Come to think of it, it does look like it does. So you have answers of 8.762 and 8.71. They aren't that far off from each other. Do you happen to know what the answer you are looking for is? I can try and check it tomorrow.

5. Jun 13, 2007

### ClzdCaptions

I don't know the answer- but the last part of the question states:
"Compare this to a typical measured recoil speed of about 1.60 ft/s."
So perhaps something around that?

6. Jun 13, 2007

### Dick

Ok, I can confirm that if I follow your second approach (which seems right to me), I get 8.706 for the final velocity of the melon. Go figure.

7. Jun 13, 2007

### Dick

BTW, using 8 ft/sec or so as the final velocity of the melon tells you that the kinetic energy of the melon is less than 100 kg*ft^2/sec^2 (gotta hate those units). Which is pretty negligible compared with KE of the bullet and jet.
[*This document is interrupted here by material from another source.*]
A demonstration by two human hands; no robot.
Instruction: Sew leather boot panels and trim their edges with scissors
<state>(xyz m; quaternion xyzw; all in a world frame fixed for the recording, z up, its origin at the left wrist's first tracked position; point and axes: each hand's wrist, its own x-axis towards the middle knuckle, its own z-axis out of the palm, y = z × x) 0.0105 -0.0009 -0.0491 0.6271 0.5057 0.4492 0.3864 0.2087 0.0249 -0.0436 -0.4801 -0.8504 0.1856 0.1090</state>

Which is why your two approaches come pretty close to agreeing.

8. Jun 13, 2007

### ClzdCaptions

The answer is -5.98×10 ^-1 m/s or -.598 m/s...
I don't know how to get that though.

9. Jun 13, 2007

### Dick

I don't either. Why is the answer stated in m/sec when all of the distance units in the problem are in ft?

10. Jun 13, 2007

### ClzdCaptions

Not sure- probably just standard for the system.

11. Jun 14, 2007

### ClzdCaptions

Well, I found out how to do it...
Apparently it's just P(bullet) = P(melon) + P(jet)
where P(bullet) = (.0107)(1766)
P(melon) = (2.73-.129)(V2f)
P(jet) = (.129)(186.183)

I'm just not sure why the momentum of the bullet afterwards is neglected.

12. Jun 14, 2007

### Dick

It looks like the assumption is being made that the bullet doesn't exit the melon and that the 86.6% of it's kinetic energy went into scrambling the melon (ultimately - heat). I don't think this solution is any more correct than yours until the question is rewritten to include info about the fate of the bullet.